The sun was setting on the mosque in Sigi, and Randi Renaldi, 7, knelt and reached his fingers out in supplication. Then the ground beneath him juddered and swayed.
The mosque crumpled, the dome came crashing down, and a concrete slab slammed down on Randi’s outstretched hands.
At the same moment in the same district on the central coast of Sulawesi Island, Priska Susanto, 15, had just finished praying on her first day of 10th-grade Bible camp. She was snacking on fried bananas at the Patmos church compound.
Here, the ground did not tremble as much as churn, melting into a terrifying sludge that heaved and dragged the church for a mile, and, finally, swallowed the building up to its roof and spire.
The starfish-shaped island of Sulawesi in Eastern Indonesia, which just a week ago suffered a 7.5-magnitude earthquake followed by a tsunami that crested over electricity poles, is a place of divided faiths. It is also a place where catastrophe after catastrophe, both natural and man-made, have been inflicted on Muslims and Christians alike.
In little more than half a century, Sulawesi has endured dozens of earthquakes, landslides, floods, tsunamis and volcanic eruptions; anti-Communist pogroms that claimed at least half a million lives nationwide; and sectarian strife that culminated in the heads of schoolgirls deposited near a church and police station.
At least 1,649 people have been confirmed killed by the twin natural disasters on Sept. 28. Many more are believed to have died, been buried under soil, swept away by waves or trapped in a tangle of crushed buildings that will take months, if not years, to clear.
Each day, dozens of corpses are stuffed into body bags and interred in mass graves. A week in the tropics means that expediency trumps ceremony.

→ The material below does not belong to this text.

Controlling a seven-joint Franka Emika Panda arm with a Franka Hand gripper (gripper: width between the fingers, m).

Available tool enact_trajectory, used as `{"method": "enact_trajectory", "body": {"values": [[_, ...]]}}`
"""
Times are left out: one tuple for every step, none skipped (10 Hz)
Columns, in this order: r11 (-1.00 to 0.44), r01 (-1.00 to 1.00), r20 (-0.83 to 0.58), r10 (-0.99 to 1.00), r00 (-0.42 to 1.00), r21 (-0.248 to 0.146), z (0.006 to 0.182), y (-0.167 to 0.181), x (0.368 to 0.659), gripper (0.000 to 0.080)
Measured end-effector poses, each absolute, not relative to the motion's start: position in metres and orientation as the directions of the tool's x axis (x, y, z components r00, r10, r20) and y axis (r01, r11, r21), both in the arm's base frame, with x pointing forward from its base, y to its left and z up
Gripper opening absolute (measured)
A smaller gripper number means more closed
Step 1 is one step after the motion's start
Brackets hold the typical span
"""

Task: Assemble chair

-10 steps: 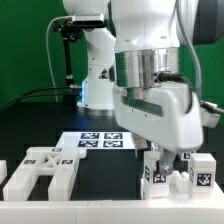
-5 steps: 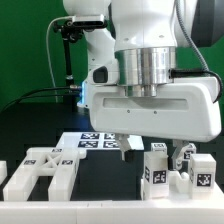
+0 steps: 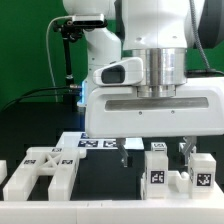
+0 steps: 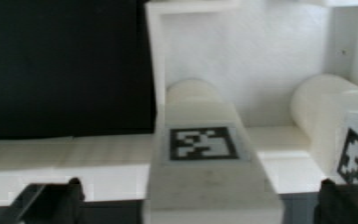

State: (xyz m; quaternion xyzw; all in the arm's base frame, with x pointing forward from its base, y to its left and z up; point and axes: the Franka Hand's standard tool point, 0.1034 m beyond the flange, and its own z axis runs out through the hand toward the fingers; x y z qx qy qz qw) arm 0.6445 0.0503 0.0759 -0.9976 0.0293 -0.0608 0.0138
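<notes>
My gripper hangs low over the exterior view's right, jaws open wide. Its fingers stand on either side of an upright white chair post with a square tag, without touching it. A second tagged post stands just to the right. A slotted flat chair panel lies at the left. In the wrist view the gripper straddles the tagged post, with the dark fingertips at the sides. Another rounded post is beside it.
The marker board lies on the black table behind the parts. The robot base and a black stand are at the back, before a green backdrop. A white table edge runs along the front.
The gripper has turned from an angled pose to square-on and shifted toward the exterior view's left, so its open fingers now straddle the left post.
</notes>
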Motion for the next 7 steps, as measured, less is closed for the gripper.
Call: {"method": "enact_trajectory", "body": {"values": [[-0.996, -0.079, 0.12, -0.082, 0.989, -0.034, 0.0757, 0.0509, 0.6443, 0.0552], [-0.996, -0.08, 0.119, -0.084, 0.989, -0.034, 0.0757, 0.0506, 0.6443, 0.0418], [-0.988, -0.149, 0.116, -0.153, 0.981, -0.044, 0.0756, 0.051, 0.6442, 0.0418], [-0.977, -0.205, 0.114, -0.21, 0.971, -0.051, 0.0755, 0.051, 0.6442, 0.0285], [-0.957, -0.285, 0.109, -0.29, 0.951, -0.061, 0.0754, 0.051, 0.6441, 0.0286], [-0.943, -0.326, 0.106, -0.331, 0.938, -0.066, 0.0753, 0.0511, 0.6441, 0.0286], [-0.896, -0.436, 0.099, -0.443, 0.891, -0.081, 0.0752, 0.0511, 0.6445, 0.0286]]}}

For three days, the national disaster agency put the number of missing at an improbable 113. Suhri Noster Norbertus Sinaga, the spokesman for the National Search and Rescue Agency, said that figure did not correspond with reality, as local officials had not yet provided any population data for affected areas.
Then, on Saturday, the estimate was increased to 256, and that, too, is unlikely to be anywhere near the final number. In just one of the neighborhoods visited by journalists for The New York Times, Petobo in the city of Palu, search and rescue workers estimated that thousands of people lay deep in the earth.
“We have only searched a small part of Petobo, and there are already so many bodies,” said Syamsul Rizal, the head of a national search and rescue unit from southern Sulawesi.
At the collapsed church in Sigi, volunteers from the Indonesian Red Cross dug their shovels into layers of mud and rubble to extract the bodies. So far, 36 people, mostly children, have been confirmed killed when an earthquake-induced phenomenon called liquefaction transformed loose soil into a land tsunami.
The body of one girl at the Bible camp, Resky Senolingga, 15, was discovered nearly 10 miles away on the beach in Palu. No one is sure how she got there.
Nearly 60 children and teachers were still missing from the Christian camp, the Indonesian Red Cross said. As of Friday, their staff had only reached 7 of the 15 subdistricts in Sigi — and the remaining eight were the more difficult to get to.